Babel
Babel de R. F. Kuang
- Robin Swift, cantonés. Huérfano. Chino, latín, griego, inglés y sánscrito.
- Ramy Mirza, hindú, británico. Persa, árabe, griego y latín.
- Letty, británica. Alemán, inglés, griego y latín.
- Vito, haitiana y francesa. Criollo, francés, latín y griego.
- Griffin Harley, hermano mayor de Robin.
- Profesor Lovell, padre y tutor de Robin y Griffin. Profesor de Babel
- Hermes, sociedad secreta que busca detener la expansión imperial de Gran Bretaña.
- Anthony Ribben, el Babel mayor (negro antes esclavo) que es de hermes.
- La potencial guerra con china: UK abre el comercio y no es recíproca la compra venta con China. UK solo les vende opio, pero quiere el emperador detener el consumo. Además, China tiene las mayores reservas de plata del mundo, y UK (Oxford también) no funcionan sin plata.

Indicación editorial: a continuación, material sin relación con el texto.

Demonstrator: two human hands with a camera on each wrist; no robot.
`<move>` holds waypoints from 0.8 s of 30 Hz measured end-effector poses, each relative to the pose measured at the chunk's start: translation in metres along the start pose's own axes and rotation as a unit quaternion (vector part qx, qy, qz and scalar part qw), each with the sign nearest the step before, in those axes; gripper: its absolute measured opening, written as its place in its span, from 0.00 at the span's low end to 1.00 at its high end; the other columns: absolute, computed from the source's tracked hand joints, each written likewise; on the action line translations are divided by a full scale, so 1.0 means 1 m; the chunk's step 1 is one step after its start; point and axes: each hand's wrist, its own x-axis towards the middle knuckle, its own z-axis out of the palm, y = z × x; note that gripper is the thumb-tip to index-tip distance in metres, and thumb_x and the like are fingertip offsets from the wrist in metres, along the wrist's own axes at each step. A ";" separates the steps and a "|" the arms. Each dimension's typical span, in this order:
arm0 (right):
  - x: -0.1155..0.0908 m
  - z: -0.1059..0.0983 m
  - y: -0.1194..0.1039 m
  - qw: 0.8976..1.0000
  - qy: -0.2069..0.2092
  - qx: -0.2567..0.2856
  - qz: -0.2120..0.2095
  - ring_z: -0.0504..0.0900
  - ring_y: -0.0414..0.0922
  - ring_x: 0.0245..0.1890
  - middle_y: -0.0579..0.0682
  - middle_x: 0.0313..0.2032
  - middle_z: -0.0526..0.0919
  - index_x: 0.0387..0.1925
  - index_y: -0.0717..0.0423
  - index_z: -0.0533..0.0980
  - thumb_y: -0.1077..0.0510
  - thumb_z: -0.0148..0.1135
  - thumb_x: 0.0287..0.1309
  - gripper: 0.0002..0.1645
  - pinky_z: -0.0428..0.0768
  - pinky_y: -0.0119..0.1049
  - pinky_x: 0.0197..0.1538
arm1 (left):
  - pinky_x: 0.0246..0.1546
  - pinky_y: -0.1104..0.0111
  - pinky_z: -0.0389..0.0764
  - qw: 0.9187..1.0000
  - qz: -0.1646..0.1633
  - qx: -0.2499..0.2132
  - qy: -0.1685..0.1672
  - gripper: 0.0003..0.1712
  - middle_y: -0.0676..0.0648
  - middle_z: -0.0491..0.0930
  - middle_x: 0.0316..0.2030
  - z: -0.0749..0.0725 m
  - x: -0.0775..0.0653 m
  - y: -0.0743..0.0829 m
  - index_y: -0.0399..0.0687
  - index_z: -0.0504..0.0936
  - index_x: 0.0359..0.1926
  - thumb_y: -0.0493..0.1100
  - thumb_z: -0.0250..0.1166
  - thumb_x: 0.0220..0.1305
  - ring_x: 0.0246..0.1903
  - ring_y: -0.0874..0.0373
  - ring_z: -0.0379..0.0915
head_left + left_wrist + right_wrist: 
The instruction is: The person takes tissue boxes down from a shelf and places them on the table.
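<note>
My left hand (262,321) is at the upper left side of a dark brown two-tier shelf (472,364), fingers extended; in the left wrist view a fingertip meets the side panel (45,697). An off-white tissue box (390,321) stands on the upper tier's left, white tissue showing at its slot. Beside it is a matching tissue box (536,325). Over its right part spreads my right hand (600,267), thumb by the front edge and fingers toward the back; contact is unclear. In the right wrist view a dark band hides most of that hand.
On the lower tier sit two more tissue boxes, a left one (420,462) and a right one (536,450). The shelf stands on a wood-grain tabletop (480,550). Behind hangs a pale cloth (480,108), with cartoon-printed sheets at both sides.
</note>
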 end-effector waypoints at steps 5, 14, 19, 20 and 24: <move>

Imperialismo. Apropiación cultural. Capitalismo. Lucha obrera. Interseccionalismo. Violencia. Protestas.
Conjuntar todas estas temáticas complejizan bastante una ficción, y un buen conocedor sabe que en realidad conjuntarlas no es tan difícil, no es tan irreal, porque, de hecho, es muy real. Hablar de sistemas es entender que la política, economía y cultura son engranajes de la coyuntura. Docta vidas, imperios.
Y este sistema crea una desesperación tan profunda y brutal que parece que la violencia muchas veces es la única opción. Vivir sabiendo que te explotan, que lastiman tu patria y tu gente, y lo peor, saber que te hacen partícipe, e incluso estar de acuerdo con ello.
Pero llega un momento donde te empieza a desgarrar, a matarte. Porque ser parte del sistema, al menos consientememte, nunca es sostenible. Eso le pasó a Robin, a Ramy, a Vito. Sorpresa; siempre somos nosotros. Los humillados, los asqueados, los vulnerables. Los que salimos por nosotros, cuidando nuestras espaldas, aún y eso signifique más latigazos del opresor, así signifique poner en riesgo nuestra ya vulnerable posición. Pero siempre ahí, siempre resistentes, como último y gran acto de humanidad.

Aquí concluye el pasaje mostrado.